◆ EXERCISE DATA:
↓
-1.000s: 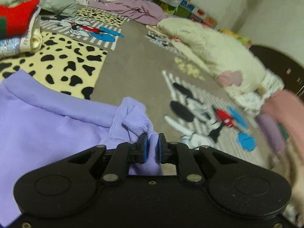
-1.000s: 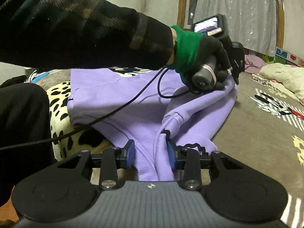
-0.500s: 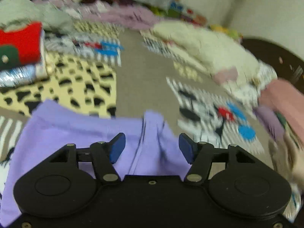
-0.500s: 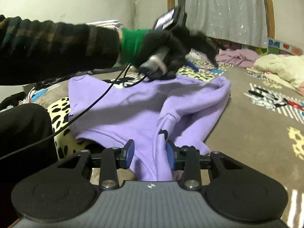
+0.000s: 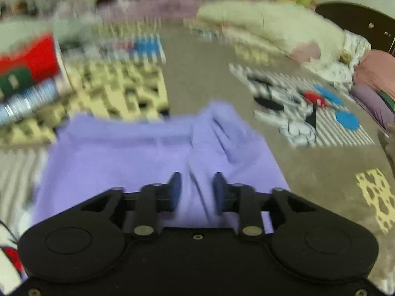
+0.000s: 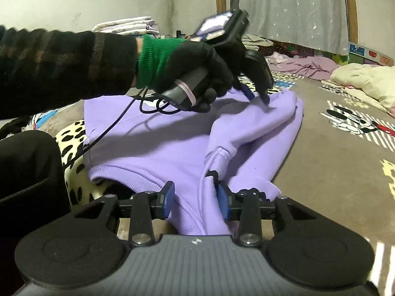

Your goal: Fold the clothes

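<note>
A purple sweatshirt [image 5: 118, 162] lies spread on the bed, one sleeve folded across it [image 6: 259, 128]. My left gripper [image 5: 196, 190] stands open just above it, with a raised fold of cloth running between the blue pads [image 5: 175, 187]. The right wrist view shows the left gripper [image 6: 258, 97] in a black-gloved hand [image 6: 197, 64], its fingertips touching the sweatshirt's far end. My right gripper [image 6: 196, 199] is at the near hem, shut on a thick bunch of purple cloth that fills the gap between its pads.
A stack of folded clothes [image 5: 27, 56] with a red piece on top sits at the far left. A cream duvet [image 5: 271, 27] and pink clothes [image 5: 375, 71] lie at the right. The person's dark sleeve [image 6: 61, 66], leg [image 6: 27, 172] and a black cable [image 6: 111, 128] cross the left side.
My left gripper let go of the purple cuff, opened wide and drew back, then came down on the sweatshirt with its jaws narrower. The right gripper kept its hold at the hem.
</note>
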`<state>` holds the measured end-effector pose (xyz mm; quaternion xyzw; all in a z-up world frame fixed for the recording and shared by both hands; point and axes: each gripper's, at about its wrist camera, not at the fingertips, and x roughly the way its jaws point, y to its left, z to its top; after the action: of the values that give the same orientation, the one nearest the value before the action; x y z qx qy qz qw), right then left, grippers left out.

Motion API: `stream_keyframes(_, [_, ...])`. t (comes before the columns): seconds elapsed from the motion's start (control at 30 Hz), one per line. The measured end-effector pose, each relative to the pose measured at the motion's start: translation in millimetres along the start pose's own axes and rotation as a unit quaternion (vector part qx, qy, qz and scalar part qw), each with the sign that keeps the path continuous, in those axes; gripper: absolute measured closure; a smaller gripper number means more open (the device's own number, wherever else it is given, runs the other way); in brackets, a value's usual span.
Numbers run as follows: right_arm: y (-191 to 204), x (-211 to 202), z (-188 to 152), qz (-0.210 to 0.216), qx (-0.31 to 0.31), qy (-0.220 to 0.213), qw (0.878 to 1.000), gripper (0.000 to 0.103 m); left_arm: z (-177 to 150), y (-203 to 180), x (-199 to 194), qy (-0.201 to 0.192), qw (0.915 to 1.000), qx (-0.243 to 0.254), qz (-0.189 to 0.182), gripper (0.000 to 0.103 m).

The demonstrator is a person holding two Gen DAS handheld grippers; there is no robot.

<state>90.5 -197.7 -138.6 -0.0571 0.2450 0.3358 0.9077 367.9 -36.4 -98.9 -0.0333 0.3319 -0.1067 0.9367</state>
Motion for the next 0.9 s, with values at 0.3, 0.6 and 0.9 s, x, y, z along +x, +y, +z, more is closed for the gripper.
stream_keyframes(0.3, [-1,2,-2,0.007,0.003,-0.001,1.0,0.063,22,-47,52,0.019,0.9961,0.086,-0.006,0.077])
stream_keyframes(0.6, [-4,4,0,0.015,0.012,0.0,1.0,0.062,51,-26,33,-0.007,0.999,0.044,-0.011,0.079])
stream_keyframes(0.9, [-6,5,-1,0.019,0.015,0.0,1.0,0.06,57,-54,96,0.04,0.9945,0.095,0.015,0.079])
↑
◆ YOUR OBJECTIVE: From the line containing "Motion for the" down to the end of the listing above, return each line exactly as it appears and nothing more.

◆ RESULT BELOW:
Motion for the next 0.9 s, with values at 0.3, 0.6 and 0.9 s, x, y, z along +x, +y, +z, more is closed for the gripper.
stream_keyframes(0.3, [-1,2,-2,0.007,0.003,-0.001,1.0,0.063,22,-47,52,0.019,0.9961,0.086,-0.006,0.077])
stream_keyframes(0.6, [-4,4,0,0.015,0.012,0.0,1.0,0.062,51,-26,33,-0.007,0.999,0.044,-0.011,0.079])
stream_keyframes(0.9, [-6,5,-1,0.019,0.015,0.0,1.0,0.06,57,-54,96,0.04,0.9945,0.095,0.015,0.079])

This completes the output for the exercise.